• **Problem description**:
Look below for the line containing "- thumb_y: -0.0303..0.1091" and the line containing "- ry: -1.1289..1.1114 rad"; repeat exactly those two lines and all lines between them, and nothing else.

BEGIN Data extracts

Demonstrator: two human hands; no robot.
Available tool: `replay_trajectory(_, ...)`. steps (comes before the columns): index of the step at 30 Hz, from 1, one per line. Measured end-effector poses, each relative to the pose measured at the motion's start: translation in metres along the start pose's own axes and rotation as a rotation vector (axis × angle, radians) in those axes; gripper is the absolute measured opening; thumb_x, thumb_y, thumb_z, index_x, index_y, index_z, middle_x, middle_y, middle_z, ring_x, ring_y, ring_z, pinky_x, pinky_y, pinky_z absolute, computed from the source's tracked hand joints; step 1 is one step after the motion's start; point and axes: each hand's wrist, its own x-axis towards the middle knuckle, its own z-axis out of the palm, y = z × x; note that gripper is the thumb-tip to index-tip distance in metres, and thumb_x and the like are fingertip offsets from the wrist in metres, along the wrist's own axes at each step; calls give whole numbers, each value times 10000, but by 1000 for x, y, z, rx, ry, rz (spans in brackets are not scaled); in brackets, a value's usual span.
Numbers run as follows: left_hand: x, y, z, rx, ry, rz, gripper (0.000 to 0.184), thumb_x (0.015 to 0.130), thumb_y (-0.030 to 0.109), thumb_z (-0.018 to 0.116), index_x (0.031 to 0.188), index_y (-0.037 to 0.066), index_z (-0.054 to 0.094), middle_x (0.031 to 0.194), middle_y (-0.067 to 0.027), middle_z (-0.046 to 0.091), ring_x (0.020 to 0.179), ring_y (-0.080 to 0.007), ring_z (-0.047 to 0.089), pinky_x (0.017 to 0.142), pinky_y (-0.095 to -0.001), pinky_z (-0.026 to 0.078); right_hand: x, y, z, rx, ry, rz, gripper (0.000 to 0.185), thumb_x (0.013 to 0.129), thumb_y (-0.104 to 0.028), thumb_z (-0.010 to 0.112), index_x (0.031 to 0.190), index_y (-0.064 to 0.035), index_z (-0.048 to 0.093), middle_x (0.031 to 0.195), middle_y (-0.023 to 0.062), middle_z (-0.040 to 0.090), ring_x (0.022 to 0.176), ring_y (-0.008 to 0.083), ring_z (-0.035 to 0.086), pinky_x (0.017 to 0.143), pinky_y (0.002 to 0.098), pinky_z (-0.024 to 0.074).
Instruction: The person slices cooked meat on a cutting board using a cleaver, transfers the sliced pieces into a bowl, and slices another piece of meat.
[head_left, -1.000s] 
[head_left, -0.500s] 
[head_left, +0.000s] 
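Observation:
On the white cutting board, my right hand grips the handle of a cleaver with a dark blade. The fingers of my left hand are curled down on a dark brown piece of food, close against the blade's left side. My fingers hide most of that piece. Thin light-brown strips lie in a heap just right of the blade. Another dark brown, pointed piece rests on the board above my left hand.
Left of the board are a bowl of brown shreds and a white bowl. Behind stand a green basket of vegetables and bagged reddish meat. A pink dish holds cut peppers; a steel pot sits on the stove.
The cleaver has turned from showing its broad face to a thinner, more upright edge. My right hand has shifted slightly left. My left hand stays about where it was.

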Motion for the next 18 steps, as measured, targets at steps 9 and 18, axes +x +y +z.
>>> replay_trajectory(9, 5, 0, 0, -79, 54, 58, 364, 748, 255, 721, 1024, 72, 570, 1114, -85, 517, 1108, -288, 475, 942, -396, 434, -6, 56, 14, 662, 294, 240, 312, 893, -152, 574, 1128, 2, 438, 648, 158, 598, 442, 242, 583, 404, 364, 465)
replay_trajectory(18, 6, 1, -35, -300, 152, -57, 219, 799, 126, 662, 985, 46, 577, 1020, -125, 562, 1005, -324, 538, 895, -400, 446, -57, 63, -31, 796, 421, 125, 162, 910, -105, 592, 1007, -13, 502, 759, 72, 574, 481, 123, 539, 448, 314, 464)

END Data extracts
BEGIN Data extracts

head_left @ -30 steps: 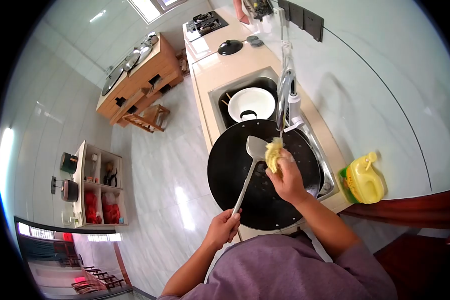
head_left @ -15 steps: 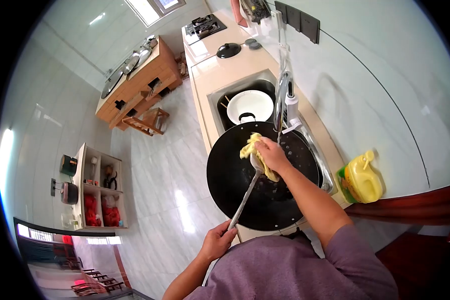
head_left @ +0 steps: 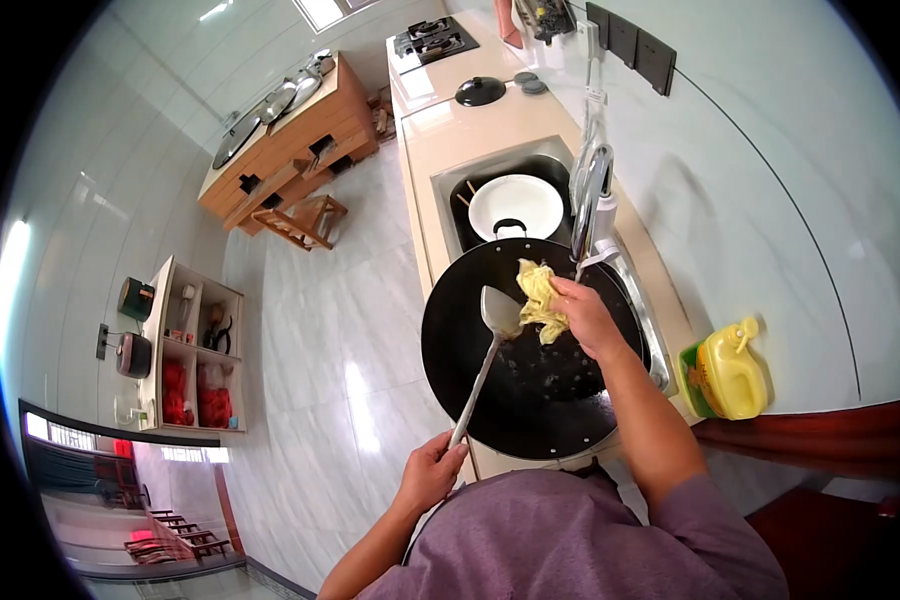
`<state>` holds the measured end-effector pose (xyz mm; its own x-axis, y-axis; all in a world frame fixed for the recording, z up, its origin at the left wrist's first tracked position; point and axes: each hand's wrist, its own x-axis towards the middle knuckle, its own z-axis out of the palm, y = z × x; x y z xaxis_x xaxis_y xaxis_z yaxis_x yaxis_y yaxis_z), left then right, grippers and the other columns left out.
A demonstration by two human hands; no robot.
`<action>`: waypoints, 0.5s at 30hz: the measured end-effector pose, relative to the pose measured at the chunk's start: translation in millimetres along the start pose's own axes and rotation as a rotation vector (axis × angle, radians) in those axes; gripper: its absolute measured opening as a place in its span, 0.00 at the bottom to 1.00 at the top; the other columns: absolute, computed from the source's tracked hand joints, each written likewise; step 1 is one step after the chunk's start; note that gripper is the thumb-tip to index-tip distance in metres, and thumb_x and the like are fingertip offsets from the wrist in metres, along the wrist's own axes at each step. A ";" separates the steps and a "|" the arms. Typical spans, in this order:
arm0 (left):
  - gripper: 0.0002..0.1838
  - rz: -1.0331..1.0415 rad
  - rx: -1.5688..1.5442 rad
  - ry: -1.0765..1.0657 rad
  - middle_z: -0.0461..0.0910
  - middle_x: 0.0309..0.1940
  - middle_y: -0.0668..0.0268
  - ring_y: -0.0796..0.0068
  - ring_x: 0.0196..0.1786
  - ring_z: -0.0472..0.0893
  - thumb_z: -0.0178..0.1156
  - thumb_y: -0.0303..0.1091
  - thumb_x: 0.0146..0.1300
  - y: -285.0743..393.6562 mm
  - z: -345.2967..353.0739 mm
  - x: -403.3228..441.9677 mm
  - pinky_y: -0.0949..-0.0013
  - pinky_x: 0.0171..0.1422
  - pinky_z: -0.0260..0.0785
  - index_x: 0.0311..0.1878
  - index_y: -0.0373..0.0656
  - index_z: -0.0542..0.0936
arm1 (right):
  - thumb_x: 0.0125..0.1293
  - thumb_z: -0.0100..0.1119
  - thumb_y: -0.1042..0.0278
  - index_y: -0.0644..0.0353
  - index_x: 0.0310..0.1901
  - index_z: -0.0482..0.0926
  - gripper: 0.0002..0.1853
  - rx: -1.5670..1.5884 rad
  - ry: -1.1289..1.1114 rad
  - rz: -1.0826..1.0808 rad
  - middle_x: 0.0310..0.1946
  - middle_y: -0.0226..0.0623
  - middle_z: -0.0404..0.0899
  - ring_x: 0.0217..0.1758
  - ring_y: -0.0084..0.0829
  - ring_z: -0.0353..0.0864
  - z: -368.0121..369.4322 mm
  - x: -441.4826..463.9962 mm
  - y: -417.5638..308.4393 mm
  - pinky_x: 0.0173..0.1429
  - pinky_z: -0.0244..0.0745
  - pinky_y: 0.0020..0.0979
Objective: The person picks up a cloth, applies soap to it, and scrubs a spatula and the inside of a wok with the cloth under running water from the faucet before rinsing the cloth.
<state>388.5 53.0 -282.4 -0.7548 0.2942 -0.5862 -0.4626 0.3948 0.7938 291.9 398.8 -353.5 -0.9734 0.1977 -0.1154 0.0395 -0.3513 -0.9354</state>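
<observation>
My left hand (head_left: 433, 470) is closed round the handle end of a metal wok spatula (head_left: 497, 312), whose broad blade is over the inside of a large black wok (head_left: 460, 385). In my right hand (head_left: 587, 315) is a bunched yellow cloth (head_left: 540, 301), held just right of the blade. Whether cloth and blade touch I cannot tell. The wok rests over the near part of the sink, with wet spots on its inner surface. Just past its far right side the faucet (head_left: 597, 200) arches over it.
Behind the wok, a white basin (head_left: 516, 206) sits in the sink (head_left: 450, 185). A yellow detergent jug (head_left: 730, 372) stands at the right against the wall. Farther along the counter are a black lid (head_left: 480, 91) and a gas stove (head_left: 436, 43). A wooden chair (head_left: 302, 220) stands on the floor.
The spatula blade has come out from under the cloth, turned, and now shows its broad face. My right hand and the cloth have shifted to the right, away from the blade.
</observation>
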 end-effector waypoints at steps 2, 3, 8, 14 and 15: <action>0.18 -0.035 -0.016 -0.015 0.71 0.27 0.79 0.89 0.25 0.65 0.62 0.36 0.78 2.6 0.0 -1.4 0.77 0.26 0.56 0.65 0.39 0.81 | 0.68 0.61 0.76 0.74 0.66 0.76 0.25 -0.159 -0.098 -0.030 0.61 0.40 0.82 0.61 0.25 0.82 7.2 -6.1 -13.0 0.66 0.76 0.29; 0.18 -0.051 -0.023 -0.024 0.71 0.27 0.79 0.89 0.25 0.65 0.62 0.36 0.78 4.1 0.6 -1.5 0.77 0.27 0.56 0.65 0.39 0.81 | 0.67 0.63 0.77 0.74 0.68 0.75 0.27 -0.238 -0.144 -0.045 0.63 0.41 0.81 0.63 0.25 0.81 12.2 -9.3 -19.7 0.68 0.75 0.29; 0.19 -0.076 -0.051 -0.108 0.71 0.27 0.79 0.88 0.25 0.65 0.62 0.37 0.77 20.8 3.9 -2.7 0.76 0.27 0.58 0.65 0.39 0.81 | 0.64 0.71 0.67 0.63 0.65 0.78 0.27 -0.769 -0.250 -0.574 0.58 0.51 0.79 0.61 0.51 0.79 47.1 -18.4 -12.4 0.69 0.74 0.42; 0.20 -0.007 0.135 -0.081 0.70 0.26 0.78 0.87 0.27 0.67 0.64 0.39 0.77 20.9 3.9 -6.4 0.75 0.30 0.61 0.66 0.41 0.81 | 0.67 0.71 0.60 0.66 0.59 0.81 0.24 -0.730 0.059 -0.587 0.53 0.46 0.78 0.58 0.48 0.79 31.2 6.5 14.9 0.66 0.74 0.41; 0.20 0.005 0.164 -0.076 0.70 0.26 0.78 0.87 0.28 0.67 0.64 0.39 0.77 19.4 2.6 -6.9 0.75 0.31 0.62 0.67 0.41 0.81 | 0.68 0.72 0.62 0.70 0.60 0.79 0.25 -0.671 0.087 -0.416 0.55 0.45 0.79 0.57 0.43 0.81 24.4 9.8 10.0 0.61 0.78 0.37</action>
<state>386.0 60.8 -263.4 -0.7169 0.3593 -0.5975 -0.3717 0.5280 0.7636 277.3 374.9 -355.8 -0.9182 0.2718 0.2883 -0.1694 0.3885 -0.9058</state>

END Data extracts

• **Reply to the exercise**:
  - thumb_y: -0.0303..0.1091
  - thumb_x: 0.0146..0.1300
  - y: -285.0743..393.6562 mm
  - z: -345.2967..353.0739 mm
  - x: -403.3228..441.9677 mm
  - pinky_y: -0.0949..-0.0013
  - pinky_x: 0.0171..0.1422
  - pinky_z: -0.0260..0.0785
  - index_x: 0.0311..0.1878
  - index_y: -0.0373..0.0656
  - index_z: -0.0542..0.0936
arm1 (right):
  - thumb_x: 0.0125..0.1293
  - thumb_z: -0.0100..0.1119
  - thumb_y: -0.1042..0.0278
  - index_y: -0.0644..0.0353
  - index_x: 0.0310..0.1901
  - index_z: -0.0482..0.0926
  - gripper: 0.0002..0.1853
  - rx: -1.5670..1.5884 rad
  - ry: -1.1289..1.1114 rad

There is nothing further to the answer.